Welcome to WebmasterWorld Guest from 54.162.139.105

Forum Moderators: Ocean10000 & incrediBILL & phranque

Is this htaccess file crashing my site?

     
12:41 pm on Oct 5, 2017 (gmt 0)

Junior Member

Top Contributors Of The Month

joined:Nov 29, 2015
posts:60
votes: 14


Hi All,

I've pieced this together - and I'm not sure if this is the reason my apache keeps overloading and needs restarting...

# Dont list files or folders
Options -Indexes
#
# Dont show server details
ServerSignature Off
#
RewriteEngine On
RewriteBase /
#
# Add WWW
RewriteCond %{HTTP_HOST} !^www\. [NC]
RewriteRule ^(.*) http://www\.%{HTTP_HOST}%{REQUEST_URI} [R=301,L]
#
# add trailing slash if missing
rewriteRule ^(([a-z0-9\-]+/)*[a-z0-9\-]+)$ $1/ [R=301,L]
#
# Allow Access to real files or folders
RewriteCond %{REQUEST_FILENAME} !-f
RewriteCond %{REQUEST_FILENAME} !-d
#
# Everything else goes to loader
RewriteRule ^(.*)$ loader.php?t=$1 [L,QSA]
#
# CACHE EVERYTHING...
<IfModule mod_expires.c>
# Enable expirations
ExpiresActive On
# Default directive
ExpiresDefault "access plus 1 month"
# Html
ExpiresByType text/html "access plus 1 month"
# My favicon
ExpiresByType image/x-icon "access plus 1 year"
# Images
ExpiresByType image/gif "access plus 1 month"
ExpiresByType image/png "access plus 1 month"
ExpiresByType image/jpg "access plus 1 month"
ExpiresByType image/jpeg "access plus 1 month"
# CSS
ExpiresByType text/css "access plus 1 month"
# Javascript
ExpiresByType application/javascript "access plus 1 year"
# Music
ExpiresByType audio/mp3 "access plus 1 year"
</IfModule>


It's a really popular site (about 1million page views a day).
Up to now its been static html pages - and we are trying to move to a template system - so don't know if the server just cant cope with everything being routed to loader.php using rewrite rules.


Thanks so much!
3:41 pm on Oct 17, 2017 (gmt 0)

Junior Member

Top Contributors Of The Month

joined:Nov 29, 2015
posts:60
votes: 14


For some reason - any request to a "index.php" file is now redirected to just the directory. (e.g /directory/index.php becomes /directory/)

I really need:
example.com/directory/
and
example.com/directory/index.php
to both be QSA loaded by the loader.php - which handles the page.


I've been trying to figure it out with the help of regex guides, and I think this is close to what I'm trying to do:
Options -Indexes
ServerSignature Off
RewriteEngine On

# Combined these...
RewriteRule ^(files|loader\.php) - [L]

RewriteRule ^(([a-z0-9\-]+/)*[a-z0-9\-]+)$ http://www.example-example.com/$1/ [R=301,L]

# Removed to stop redirect to directory only view
#RewriteCond %{REQUEST_URI} ^/((?:\w+/)*)index\.\w
#RewriteRule index\.(?:php|html)$ http://www.example-example.com/%1 [R=301,NS,L]

RewriteCond %{HTTP_HOST} !^(www\.example-example\.com)?$ [NC]
RewriteRule (.*) http://www.example-example.com/$1 [R=301,L]

# Added this rewrite rule to catch genuine files - it's the only way I could make the change below work - from ^([^.]*)$ to ^(.*)$
RewriteCond %{REQUEST_FILENAME} !-f
RewriteCond %{REQUEST_FILENAME} !-d
#RewriteRule ^([^.]*)$ /loader.php?t=$1 [L,QSA]
# Changed above rule - into the below to catch everything...
RewriteRule ^(.*)$ /loader.php?t=$1 [L,QSA]


But I think I know the problem I am having with the root index.php -- all the template engines I've looked at - don't have a "loader.php" - they use the "index.php" as the loader - so "index.php" in the root of the site always exists.

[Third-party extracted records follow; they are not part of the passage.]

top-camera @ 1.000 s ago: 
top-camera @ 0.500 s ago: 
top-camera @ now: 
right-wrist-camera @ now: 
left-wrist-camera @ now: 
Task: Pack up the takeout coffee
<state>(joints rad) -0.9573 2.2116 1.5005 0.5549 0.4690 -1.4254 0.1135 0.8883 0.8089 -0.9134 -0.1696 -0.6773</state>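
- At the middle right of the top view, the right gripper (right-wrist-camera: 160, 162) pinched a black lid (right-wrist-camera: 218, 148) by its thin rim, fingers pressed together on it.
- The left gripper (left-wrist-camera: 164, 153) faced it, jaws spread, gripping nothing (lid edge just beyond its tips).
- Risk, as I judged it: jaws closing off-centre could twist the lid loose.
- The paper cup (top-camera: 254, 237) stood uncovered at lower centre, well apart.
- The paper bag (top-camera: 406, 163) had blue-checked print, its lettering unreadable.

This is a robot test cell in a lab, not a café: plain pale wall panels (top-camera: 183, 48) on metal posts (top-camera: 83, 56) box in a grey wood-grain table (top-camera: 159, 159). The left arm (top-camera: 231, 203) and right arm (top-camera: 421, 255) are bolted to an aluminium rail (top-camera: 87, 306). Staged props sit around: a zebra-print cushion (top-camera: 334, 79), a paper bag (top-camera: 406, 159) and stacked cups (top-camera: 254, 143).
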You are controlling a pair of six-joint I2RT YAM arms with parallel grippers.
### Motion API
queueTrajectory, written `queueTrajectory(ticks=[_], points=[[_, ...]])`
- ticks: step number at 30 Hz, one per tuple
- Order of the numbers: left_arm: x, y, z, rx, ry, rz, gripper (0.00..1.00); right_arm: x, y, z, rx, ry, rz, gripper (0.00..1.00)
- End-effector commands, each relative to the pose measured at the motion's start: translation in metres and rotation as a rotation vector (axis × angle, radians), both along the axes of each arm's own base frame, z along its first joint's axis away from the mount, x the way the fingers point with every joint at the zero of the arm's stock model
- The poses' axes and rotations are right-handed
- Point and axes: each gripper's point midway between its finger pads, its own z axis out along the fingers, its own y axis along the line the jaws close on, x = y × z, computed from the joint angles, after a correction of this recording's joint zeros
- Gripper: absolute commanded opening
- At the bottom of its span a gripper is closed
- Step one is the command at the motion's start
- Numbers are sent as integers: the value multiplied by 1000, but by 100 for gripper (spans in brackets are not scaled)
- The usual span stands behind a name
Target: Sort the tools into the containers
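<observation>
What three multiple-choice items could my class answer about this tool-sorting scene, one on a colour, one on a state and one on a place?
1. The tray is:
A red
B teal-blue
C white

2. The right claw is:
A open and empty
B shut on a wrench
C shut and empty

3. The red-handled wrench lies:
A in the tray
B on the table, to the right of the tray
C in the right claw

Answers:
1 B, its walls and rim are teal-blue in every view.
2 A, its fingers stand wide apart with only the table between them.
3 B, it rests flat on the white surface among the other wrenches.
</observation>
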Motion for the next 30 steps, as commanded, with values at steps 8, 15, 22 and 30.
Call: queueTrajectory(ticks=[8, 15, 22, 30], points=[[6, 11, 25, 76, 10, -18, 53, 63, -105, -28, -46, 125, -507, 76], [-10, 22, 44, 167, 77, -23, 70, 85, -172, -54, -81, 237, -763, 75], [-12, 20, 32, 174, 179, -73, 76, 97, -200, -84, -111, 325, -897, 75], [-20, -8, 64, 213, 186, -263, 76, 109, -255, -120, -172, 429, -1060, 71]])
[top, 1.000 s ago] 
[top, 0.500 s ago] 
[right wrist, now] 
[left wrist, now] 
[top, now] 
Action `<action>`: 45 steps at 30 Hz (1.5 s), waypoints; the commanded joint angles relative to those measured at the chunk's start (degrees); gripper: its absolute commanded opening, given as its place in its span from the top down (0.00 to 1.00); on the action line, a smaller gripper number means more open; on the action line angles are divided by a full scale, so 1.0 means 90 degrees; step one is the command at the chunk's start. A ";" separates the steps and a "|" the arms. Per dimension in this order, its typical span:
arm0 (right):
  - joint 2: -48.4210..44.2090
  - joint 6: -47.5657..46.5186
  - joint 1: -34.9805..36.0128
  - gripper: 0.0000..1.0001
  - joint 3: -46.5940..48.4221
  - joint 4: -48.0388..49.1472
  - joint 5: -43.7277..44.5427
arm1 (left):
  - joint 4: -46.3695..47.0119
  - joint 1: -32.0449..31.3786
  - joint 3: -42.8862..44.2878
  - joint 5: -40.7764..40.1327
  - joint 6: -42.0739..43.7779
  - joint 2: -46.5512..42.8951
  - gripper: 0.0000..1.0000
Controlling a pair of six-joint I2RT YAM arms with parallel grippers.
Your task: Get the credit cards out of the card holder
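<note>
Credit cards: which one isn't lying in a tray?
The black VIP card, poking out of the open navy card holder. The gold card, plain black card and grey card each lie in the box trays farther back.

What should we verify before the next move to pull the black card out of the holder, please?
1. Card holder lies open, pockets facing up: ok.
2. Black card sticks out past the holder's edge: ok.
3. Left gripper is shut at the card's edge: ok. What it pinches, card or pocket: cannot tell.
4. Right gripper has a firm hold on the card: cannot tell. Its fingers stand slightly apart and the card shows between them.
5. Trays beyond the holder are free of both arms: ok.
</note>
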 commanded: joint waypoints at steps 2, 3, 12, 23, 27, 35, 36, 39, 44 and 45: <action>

I think it is what I will have to do too.
7:16 pm on Oct 17, 2017 (gmt 0)

Senior Member from US 

WebmasterWorld Senior Member lucy24 is a WebmasterWorld Top Contributor of All Time 5+ Year Member Top Contributors Of The Month

joined:Apr 9, 2011
posts:14245
votes: 550


any request to a "index.php" file is now redirected to just the directory. (e.g /directory/index.php becomes /directory/)

I really need:
example.com/directory/
and
example.com/directory/index.php
to both be QSA loaded by the loader.php - which handles the page.
No, you don't. What is happening now is what should be happening. For any given page, there should be only one URL to reach it. That's why every site has an index redirect. (Here "page" means "page that is seen by the visitor", whether or not it physically exists on the server.)

Why do you think /directory/ and /directory/index.php need to exist in parallel?
7:40 pm on Oct 17, 2017 (gmt 0)

Junior Member

Top Contributors Of The Month

joined:Nov 29, 2015
posts: 60
votes: 14


It was just to mimic the way the site worked before I moved to the template system.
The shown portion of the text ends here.